» EXERCISE PROMPT
Give the listing below again exactly, but without any of its pictures.

» AVAILABLE DATA
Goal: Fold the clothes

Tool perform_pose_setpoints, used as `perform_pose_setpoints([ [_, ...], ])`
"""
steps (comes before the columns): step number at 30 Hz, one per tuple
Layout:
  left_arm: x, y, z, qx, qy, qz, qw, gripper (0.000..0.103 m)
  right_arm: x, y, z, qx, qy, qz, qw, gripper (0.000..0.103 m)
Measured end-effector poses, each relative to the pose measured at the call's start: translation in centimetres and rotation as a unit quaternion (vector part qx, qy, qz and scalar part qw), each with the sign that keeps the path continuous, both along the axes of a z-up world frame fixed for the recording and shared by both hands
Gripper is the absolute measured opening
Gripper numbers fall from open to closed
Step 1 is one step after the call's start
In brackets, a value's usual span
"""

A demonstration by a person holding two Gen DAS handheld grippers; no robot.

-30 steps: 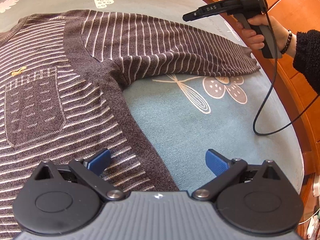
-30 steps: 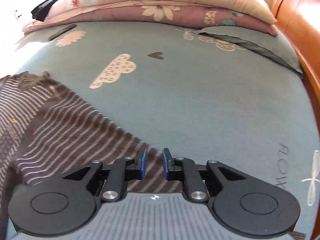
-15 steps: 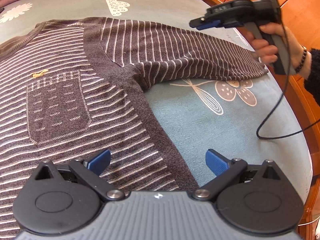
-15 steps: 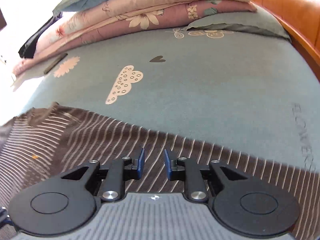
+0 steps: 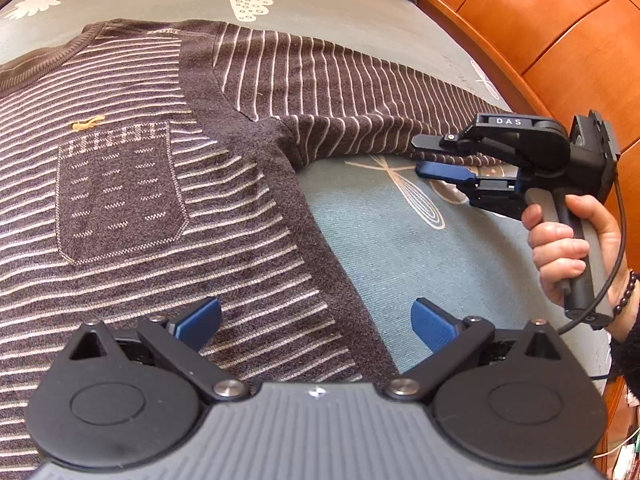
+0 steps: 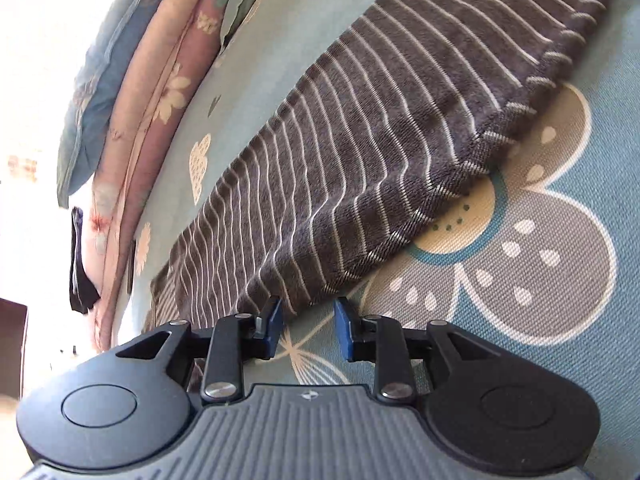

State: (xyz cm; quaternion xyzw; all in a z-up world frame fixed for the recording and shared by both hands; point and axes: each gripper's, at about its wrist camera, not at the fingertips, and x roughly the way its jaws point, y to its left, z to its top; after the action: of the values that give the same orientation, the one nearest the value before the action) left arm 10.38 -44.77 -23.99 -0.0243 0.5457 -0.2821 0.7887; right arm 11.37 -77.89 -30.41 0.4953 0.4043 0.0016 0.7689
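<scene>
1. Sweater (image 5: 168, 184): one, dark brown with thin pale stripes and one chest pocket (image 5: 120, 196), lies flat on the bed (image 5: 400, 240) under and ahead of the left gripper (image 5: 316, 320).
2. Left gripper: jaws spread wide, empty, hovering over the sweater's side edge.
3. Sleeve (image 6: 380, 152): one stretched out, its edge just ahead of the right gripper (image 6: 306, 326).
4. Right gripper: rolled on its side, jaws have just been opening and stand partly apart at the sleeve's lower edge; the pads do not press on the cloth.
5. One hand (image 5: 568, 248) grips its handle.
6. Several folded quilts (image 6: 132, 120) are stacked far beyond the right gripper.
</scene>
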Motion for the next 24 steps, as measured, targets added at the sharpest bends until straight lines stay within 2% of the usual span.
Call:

» RESPONSE TO THE EXERCISE
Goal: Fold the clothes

Tool perform_pose_setpoints, used as `perform_pose_setpoints([ [_, ...], ])`
"""
steps (comes before the columns): step number at 30 Hz, one per tuple
Layout:
  left_arm: x, y, z, qx, qy, qz, qw, gripper (0.000..0.103 m)
  right_arm: x, y, z, qx, qy, qz, qw, gripper (0.000..0.103 m)
Measured end-effector poses, each relative to the pose measured at the call's start: translation in centimetres and rotation as a unit quaternion (vector part qx, qy, qz and scalar part qw), each with the sign that keeps the path continuous, both along the axes of a z-up world frame fixed for the recording and shared by both hands
Gripper is the absolute measured opening
Gripper numbers fall from open to closed
Step 1 is one step after the call's start
In brackets, a value's usual span
"""

A demonstration by a person holding two Gen DAS handheld grippers; no robot.

-30 steps: 
-30 steps: 
-15 steps: 
-15 steps: 
+0 steps: 
+0 steps: 

State: (xyz cm; quaternion xyzw; all in a z-up world frame fixed for the recording and shared by both hands; point and axes: each gripper's, at about its wrist camera, not at the fingertips, and x roughly the way its jaws point, y to its left, z to its top; after the action: of the values that give the same orientation, the one nearest the value before the action) left arm 10.38 -44.77 -23.99 -0.0243 0.5457 -0.2821 0.7887; right arm 11.37 -77.89 -30.41 0.4953 0.4043 0.0016 0.7689
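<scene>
1. Sweater (image 5: 168, 184): one, dark brown with thin pale stripes and one chest pocket (image 5: 120, 196), lies flat on the bed (image 5: 400, 240) under and ahead of the left gripper (image 5: 316, 320).
2. Left gripper: jaws spread wide, empty, hovering over the sweater's side edge.
3. Sleeve (image 6: 380, 152): one stretched out, its edge just ahead of the right gripper (image 6: 306, 326).
4. Right gripper: rolled on its side, jaws have just been opening and stand partly apart at the sleeve's lower edge; the pads do not press on the cloth.
5. One hand (image 5: 568, 248) grips its handle.
6. Several folded quilts (image 6: 132, 120) are stacked far beyond the right gripper.
</scene>
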Motion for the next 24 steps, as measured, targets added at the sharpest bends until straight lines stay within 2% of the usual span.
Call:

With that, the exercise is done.